## Task objective
Somewhere below are a line with "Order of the" and a later line with "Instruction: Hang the". Output exactly those lines and all lines between them.

## Data below
*** Block opens ***

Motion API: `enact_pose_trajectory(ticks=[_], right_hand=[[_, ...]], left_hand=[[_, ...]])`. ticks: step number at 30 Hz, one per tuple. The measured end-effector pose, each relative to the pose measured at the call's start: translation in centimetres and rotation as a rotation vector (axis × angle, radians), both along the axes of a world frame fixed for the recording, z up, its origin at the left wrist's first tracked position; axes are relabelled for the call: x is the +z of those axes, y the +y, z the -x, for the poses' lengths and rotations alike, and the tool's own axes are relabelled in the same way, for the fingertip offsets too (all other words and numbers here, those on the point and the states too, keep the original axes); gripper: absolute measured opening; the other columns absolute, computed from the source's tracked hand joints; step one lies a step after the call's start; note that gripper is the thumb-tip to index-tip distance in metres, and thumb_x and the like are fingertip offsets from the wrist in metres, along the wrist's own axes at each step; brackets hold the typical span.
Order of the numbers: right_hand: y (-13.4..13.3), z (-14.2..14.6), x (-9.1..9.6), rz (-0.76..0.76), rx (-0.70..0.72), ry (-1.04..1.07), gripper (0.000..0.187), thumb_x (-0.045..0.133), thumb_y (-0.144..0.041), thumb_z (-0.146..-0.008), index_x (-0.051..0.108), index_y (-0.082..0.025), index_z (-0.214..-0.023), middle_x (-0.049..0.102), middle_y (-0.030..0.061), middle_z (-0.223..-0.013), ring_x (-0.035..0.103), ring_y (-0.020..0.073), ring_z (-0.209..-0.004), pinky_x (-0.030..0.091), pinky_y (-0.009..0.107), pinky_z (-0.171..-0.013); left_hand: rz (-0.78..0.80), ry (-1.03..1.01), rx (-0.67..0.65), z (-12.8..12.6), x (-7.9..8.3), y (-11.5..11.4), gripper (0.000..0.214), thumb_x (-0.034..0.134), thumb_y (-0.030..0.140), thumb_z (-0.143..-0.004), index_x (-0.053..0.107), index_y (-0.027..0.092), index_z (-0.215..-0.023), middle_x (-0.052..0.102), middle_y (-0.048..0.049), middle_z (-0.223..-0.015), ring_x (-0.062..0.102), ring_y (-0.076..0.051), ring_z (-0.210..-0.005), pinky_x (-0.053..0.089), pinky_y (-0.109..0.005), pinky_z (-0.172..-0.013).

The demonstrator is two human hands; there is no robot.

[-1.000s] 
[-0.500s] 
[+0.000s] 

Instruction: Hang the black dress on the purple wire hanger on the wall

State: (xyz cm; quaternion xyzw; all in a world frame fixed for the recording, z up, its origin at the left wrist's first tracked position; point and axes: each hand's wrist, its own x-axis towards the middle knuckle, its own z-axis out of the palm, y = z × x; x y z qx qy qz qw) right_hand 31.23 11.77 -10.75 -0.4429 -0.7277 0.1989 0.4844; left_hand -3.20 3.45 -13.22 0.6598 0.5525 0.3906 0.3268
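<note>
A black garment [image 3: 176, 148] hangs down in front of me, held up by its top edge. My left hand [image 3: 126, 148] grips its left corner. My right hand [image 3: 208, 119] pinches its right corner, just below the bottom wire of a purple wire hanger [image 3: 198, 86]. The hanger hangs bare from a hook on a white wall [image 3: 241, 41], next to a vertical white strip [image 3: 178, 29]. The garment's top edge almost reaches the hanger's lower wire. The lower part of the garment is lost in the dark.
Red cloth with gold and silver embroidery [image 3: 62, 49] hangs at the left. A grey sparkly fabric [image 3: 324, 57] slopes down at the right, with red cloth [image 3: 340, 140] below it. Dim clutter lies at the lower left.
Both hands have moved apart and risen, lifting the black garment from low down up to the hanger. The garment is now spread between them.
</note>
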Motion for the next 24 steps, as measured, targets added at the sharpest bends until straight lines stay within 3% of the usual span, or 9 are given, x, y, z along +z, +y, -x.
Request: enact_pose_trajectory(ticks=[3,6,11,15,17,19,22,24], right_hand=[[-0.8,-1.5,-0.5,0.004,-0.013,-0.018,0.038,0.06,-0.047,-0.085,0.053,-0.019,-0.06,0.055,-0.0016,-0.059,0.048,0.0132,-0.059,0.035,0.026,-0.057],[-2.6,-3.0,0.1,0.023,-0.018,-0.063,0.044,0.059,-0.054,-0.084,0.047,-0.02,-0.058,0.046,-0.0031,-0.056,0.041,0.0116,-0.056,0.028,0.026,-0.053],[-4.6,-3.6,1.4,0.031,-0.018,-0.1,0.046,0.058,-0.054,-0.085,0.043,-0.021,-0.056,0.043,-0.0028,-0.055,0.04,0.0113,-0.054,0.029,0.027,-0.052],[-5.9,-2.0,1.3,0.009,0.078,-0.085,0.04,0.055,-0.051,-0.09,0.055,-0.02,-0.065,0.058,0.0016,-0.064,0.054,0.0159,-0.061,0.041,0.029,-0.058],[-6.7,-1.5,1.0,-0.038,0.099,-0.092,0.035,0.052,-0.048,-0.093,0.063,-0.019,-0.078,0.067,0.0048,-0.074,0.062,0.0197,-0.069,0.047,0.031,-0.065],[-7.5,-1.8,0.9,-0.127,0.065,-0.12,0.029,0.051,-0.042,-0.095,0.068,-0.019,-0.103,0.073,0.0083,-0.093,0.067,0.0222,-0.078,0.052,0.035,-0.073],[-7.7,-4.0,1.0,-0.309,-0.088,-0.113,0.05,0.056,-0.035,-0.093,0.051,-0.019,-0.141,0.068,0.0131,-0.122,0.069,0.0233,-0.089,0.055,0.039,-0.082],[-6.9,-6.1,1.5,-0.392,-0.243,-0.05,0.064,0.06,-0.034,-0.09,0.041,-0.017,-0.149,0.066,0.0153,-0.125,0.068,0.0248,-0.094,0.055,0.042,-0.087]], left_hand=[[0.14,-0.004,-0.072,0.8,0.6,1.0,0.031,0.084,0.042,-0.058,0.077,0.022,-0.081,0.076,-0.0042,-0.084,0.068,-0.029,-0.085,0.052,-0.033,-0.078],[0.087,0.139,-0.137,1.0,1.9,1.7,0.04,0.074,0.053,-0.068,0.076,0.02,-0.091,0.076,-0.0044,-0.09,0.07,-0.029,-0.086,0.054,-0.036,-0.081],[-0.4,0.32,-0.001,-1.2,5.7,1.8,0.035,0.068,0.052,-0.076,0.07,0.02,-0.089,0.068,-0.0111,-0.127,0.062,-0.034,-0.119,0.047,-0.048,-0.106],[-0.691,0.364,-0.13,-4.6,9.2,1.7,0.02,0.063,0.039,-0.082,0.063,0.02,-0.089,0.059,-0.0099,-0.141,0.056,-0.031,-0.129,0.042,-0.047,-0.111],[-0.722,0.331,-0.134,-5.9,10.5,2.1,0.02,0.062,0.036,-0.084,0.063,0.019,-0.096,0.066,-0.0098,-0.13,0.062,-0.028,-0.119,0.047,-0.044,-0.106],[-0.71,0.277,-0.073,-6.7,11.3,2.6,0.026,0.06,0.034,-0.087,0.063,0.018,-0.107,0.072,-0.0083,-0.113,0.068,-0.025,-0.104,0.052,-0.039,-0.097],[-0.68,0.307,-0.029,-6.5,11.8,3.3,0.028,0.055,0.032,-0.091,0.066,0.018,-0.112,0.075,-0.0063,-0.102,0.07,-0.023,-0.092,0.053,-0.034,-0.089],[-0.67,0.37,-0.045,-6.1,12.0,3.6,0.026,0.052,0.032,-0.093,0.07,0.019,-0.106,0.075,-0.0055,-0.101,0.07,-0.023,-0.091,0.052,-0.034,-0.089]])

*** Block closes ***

## Solution below
Order of the numbers: right_hand: y (-13.4..13.3), z (-14.2..14.6), x (-9.1..9.6), rz (-0.76..0.76), rx (-0.70..0.72), ry (-1.04..1.07), gripper (0.000..0.187), thumb_x (-0.045..0.133), thumb_y (-0.144..0.041), thumb_z (-0.146..-0.008), index_x (-0.051..0.108), index_y (-0.082..0.025), index_z (-0.214..-0.023), middle_x (-0.049..0.102), middle_y (-0.030..0.061), middle_z (-0.223..-0.013), ring_x (-0.035..0.103), ring_y (-0.020..0.073), ring_z (-0.209..-0.004), pinky_x (-0.030..0.091), pinky_y (-0.009..0.107), pinky_z (-0.171..-0.013); left_hand: rz (-0.78..0.80), ry (-1.03..1.01), rx (-0.67..0.65), z (-12.8..12.6), x (-7.9..8.3), y (-11.5..11.4), gripper (0.000..0.214), thumb_x (-0.034..0.134), thumb_y (-0.030..0.140), thumb_z (-0.143..-0.004), index_x (-0.053..0.107), index_y (-0.027..0.092), index_z (-0.215..-0.023), middle_x (-0.052..0.102), middle_y (-0.048..0.049), middle_z (-0.223..-0.015), ring_x (-0.062..0.102), ring_y (-0.076..0.051), ring_z (-0.210..-0.005), pinky_x (-0.053..0.089), pinky_y (-0.109..0.005), pinky_z (-0.172..-0.013).

The demonstrator is two human hands; there is no robot.

[-1.000s] 
[-0.500s] 
[+0.000s] 

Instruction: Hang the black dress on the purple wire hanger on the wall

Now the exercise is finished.